What you are asked to do:
Copy exactly the lines that run from the line containing "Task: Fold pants" to the end of the material below, both ends included.

Provided data:
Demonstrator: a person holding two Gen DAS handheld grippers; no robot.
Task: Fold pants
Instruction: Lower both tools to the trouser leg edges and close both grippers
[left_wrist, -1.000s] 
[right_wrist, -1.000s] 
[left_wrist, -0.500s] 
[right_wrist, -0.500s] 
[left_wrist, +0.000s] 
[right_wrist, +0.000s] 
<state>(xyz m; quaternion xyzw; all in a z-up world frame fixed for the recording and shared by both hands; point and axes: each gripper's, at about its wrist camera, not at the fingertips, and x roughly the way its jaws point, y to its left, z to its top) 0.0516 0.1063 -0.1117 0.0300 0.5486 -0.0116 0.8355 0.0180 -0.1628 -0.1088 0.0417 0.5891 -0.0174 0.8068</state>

Output of the exercise:
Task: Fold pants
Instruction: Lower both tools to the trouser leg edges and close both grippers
[left_wrist, -1.000s] 
[right_wrist, -1.000s] 
[left_wrist, -0.500s] 
[right_wrist, -0.500s] 
[left_wrist, +0.000s] 
[right_wrist, +0.000s] 
<state>(xyz m; quaternion xyzw; all in a z-up world frame fixed for the recording and shared by both hands; point and axes: each gripper's, at about its wrist camera, not at the fingertips, and x roughly the way its jaws point, y to its left, z to its top) 0.0516 0.1063 -0.1117 0.0300 0.5486 -0.0116 0.8355 0.0180 -0.1628 -0.1088 0.0417 0.5891 -0.0174 0.8068</state>

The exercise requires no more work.